Con il nuovo accordo quinquennale, l’Università di Bologna e il Gruppo Hera si impegnano alla realizzazione condivisa di progetti multidisciplinari che possano coinvolgere studenti, docenti, ricercatori, risorse del Gruppo Hera e professionisti del settore, sui temi della didattica e alta formazione, orientamento e inserimento al lavoro, internazionalizzazione, trasferimento tecnologico, cooperazione allo sviluppo, sostenibilità ed innovazione sociale con un forte impatto sul territorio e la società.
Tantissime le iniziative e attività messe in campo, già negli anni scorsi, dall’Ateneo ed Hera, anche in virtù dei precedenti accordi di collaborazione. Solo negli ultimi mesi, ad esempio, sono stati organizzati 3 workshop che hanno coinvolto numerosi gruppi di ricerca dell’Università e il personale della multiutility allo scopo di esplorare ed attivare nuove collaborazioni.
L’Alma Mater ed Hera, inoltre, fanno parte del partenariato pubblico-privato relativo al centro di competenza ad alta specializzazione nelle tecnologie “Industria 4.0” (Bi-Rex) e, oltre a numerosi progetti di ricerca congiunta, hanno partecipato a un programma finanziato dalla Commissione Europea per lo sviluppo delle smart cities.
Lato formazione e placement, il Gruppo ha ospitato oltre 200 tirocini tra curriculari e post lauream di studenti Unibo ed ha attivamente partecipato ai principali eventi di orientamento al lavoro, quali il Career Day e il Recruiting Day.
Inoltre, l’università di Bologna partecipa attivamente ai lavori del Comitato Scientifico di HerAcademy, Corporate University del Gruppo Hera, contribuendo alle attività di ricerca e progettazione nell’ambito dei workshop organizzati periodicamente.
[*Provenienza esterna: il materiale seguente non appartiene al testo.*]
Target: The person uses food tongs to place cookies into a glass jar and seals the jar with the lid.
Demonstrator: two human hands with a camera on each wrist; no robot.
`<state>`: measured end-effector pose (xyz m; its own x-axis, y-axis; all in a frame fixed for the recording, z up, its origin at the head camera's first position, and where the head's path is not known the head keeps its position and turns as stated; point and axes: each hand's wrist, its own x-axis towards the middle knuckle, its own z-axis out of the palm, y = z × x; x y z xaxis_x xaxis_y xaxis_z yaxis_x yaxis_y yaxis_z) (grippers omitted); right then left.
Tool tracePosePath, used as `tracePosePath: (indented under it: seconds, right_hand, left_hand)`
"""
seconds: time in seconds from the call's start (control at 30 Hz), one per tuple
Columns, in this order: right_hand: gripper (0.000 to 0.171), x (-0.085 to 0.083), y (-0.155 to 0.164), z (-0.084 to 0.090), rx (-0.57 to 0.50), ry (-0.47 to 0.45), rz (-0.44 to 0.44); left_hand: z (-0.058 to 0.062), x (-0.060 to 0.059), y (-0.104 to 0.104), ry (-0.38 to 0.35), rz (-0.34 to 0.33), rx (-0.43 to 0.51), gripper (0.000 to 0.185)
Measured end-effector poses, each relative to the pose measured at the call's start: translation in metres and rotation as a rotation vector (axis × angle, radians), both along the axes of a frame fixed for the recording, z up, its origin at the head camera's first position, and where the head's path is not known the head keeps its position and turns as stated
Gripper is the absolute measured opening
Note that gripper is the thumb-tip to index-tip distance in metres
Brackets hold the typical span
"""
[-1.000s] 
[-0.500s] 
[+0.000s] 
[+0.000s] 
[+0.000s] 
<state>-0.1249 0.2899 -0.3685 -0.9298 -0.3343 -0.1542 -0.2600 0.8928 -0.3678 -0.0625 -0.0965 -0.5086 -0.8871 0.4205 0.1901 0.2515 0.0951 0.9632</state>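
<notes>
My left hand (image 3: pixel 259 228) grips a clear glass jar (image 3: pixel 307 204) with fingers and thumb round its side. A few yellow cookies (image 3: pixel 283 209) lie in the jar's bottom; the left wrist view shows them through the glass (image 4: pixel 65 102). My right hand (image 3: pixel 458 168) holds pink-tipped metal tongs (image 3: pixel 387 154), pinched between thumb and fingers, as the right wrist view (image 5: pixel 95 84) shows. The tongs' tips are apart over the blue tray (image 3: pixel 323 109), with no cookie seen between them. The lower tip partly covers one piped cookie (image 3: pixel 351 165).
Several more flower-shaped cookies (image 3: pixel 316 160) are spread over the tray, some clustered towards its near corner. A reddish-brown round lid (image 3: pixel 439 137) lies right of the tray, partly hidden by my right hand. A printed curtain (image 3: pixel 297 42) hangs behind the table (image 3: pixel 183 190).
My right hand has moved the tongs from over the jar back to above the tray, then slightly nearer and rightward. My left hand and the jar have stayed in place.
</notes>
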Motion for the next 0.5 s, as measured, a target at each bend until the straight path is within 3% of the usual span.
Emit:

“Siamo felici di consolidare, con questo nuovo accordo con Hera, una collaborazione che va avanti già da alcuni anni – commenta il Rettore Francesco Ubertini – con l’obiettivo di realizzare attività e progetti innovativi su diversi temi ed essere sempre più competitivi in Europa. Sostenibilità e innovazione didattica saranno solo alcune delle parole chiave di questa nuova fase di collaborazione, con uno sguardo sempre più attento all’economia circolare e alla formazione permanente e continua del personale”.
“La collaborazione tra il Gruppo Hera e l’Alma Mater non è una novità ma una conferma. – ha dichiarato il Presidente Esecutivo del Gruppo Hera Tomaso Tommasi di Vignano – Questo perché siamo convinti che partnership con le istituzioni della formazione sono state e saranno motivo di arricchimento per l’azienda e un’occasione per co-costruire insieme il futuro di questo territorio. Inoltre, mantenere aperto il dialogo con l’Università, rappresenta un’opportunità per cogliere i bisogni e le sfide che le generazioni del futuro si troveranno a affrontare: un aspetto decisivo per Hera che a questi bisogni e a queste sfide vuole dare una risposta”.